Several years ago I got interested in behavioral economics in general and its roots in prospect theory in particular. Prospect theory, developed by Daniel Kahneman and Amos Tversky in the late 70s, tries to describe the way real-world people react when faced with risky choices, and it's largely based on empirical data gathered via lab experiments. There are several fascinating components to prospect theory, but the one that's influenced me the most is also the simplest: when faced with a choice, people are far more motivated by loss aversion than by risk aversion.
Basically, what this means is that the emotional distress you suffer from losing, say, $100, is much greater than the emotional lift you get from winning $100. Losses always loom larger than gains. Here's an example:
If you give people the choice between a sure $100 vs. a 50% chance of winning $300, most won't take the gamble. This is hard to explain since the odds say that you should expect to win $150 from taking the bet. At first, this seems like a case of people being risk averse.
But now let's switch it around. Give people a choice between a sure loss of $100 vs. a 50% chance of losing $300. This time most people will take the bet. Why? This case is mathematically identical to the first one, so they can't both be explained by risk aversion. What does explain them is loss aversion. Most people hate the idea of a sure loss and will reject bets that make them give something up (Case 1) but accept bets that give them a chance to avoid giving something up (Case 2).
Now let's put this differently: if you offer people a straight-up gamble where they have a 50% chance of winning $100 and a 50% chance of losing $100, most of them won't take it. In fact, you have to offer a 50% chance of winning $200 vs. a 50% chance of losing $100 before most people will accept. Quantitatively, it turns out, people value the prospect of a potential loss about twice as strongly as they value the prospect of a potential gain.
If you apply this to the idea of the taxpayer receipt you can see why it's unlikely to happen. Suppose that the current budget allocation contains $1 billion of goodies for Republicans and $1 billion of goodies for Democrats. And suppose both sides accurately believe that the receipt idea gives them a 50-50 chance of getting the other's guy's goodies and a 50-50 chance of losing their existing $1 billion in goodies. Neither side would take the gamble. In fact, it's even worse than that: both sides might believe they have a 50-50 chance of gaining $1.5 billion in goodies along with a 50-50 chance of losing their existing goodies and they still wouldn't take the gamble. The risk of losing something they currently have is just too strong.

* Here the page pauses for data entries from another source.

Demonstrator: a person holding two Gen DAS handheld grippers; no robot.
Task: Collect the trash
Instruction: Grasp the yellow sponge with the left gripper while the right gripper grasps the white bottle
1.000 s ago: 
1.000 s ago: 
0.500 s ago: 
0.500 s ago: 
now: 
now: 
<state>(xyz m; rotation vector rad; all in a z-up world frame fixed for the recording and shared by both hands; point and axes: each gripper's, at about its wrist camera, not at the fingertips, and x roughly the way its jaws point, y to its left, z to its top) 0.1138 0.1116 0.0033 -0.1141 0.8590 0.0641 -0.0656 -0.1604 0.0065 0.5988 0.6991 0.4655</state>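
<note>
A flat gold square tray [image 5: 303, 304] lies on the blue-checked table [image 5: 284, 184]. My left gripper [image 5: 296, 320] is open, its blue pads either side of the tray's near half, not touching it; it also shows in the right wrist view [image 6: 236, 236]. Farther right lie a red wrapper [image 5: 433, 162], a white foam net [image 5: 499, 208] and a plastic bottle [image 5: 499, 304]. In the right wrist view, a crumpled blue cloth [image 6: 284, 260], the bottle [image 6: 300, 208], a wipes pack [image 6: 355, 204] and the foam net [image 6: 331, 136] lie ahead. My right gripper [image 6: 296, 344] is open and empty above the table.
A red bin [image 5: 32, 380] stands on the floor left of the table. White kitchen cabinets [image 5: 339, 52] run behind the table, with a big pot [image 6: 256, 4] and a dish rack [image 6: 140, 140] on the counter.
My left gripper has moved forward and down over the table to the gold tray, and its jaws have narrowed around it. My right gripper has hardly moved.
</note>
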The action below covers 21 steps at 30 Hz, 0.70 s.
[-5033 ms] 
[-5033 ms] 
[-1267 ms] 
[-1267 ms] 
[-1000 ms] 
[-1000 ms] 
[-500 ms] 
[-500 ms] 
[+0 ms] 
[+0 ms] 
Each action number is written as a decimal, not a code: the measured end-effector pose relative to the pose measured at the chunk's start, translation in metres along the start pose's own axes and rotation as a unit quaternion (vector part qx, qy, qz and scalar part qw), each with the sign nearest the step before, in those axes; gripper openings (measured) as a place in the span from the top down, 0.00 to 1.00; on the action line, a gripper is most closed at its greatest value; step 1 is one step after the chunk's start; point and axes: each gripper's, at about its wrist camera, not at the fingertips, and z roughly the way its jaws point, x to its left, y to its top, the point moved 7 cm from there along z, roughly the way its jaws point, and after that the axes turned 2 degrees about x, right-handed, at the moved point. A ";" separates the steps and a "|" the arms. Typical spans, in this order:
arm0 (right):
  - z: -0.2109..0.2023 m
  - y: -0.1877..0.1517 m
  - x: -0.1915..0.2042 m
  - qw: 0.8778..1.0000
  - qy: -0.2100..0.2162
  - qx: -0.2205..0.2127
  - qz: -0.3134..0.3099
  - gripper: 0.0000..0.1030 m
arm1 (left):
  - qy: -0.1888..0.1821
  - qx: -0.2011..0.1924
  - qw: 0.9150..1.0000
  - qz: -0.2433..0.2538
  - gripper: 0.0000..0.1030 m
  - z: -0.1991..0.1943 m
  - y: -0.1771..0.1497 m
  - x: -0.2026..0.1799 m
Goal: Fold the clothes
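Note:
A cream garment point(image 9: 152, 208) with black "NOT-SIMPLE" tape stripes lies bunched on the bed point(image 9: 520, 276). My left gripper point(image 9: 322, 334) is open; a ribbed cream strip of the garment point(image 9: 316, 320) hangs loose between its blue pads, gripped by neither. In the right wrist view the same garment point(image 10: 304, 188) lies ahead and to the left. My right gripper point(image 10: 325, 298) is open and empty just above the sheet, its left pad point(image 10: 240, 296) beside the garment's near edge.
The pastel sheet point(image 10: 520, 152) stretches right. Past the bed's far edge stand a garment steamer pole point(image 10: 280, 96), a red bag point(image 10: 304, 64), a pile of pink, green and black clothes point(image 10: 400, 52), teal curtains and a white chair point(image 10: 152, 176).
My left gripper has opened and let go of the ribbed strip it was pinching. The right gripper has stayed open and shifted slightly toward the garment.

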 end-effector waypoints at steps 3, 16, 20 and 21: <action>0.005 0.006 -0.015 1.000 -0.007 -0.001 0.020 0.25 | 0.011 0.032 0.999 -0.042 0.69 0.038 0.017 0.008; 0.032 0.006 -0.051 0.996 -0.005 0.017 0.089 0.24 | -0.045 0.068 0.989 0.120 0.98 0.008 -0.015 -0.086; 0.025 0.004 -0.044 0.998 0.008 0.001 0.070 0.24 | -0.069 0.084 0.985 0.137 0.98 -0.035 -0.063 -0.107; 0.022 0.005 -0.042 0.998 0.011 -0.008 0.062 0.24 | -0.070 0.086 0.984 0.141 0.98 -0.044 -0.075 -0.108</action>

The power of loss aversion is one of those insights that seems painfully obvious after someone else points it out, and once you start looking for it you can see it in all walks of life. People are simply not willing to risk losing something they already have unless they're promised a credible chance of a much larger gain. This explains a lot of otherwise odd behaviors, and it explains why neither Democrats or Republicans are likely to embrace the idea of the taxpayer receipt. Budget allocations are a relatively zero-sum game in the short term, and both sides would have to believe that the odds of getting the other guy's goodies is overwhelmingly in their favor before they'd agree to anything that puts their existing goodies at risk. So it's not just a matter of both sides mistakenly thinking the taxpayer receipt is more likely to benefit the other side and therefore shying away. Even if both sides are modestly optimistic about their chances of outgunning the other side, the prospect of a loss is still too daunting. So they won't do it.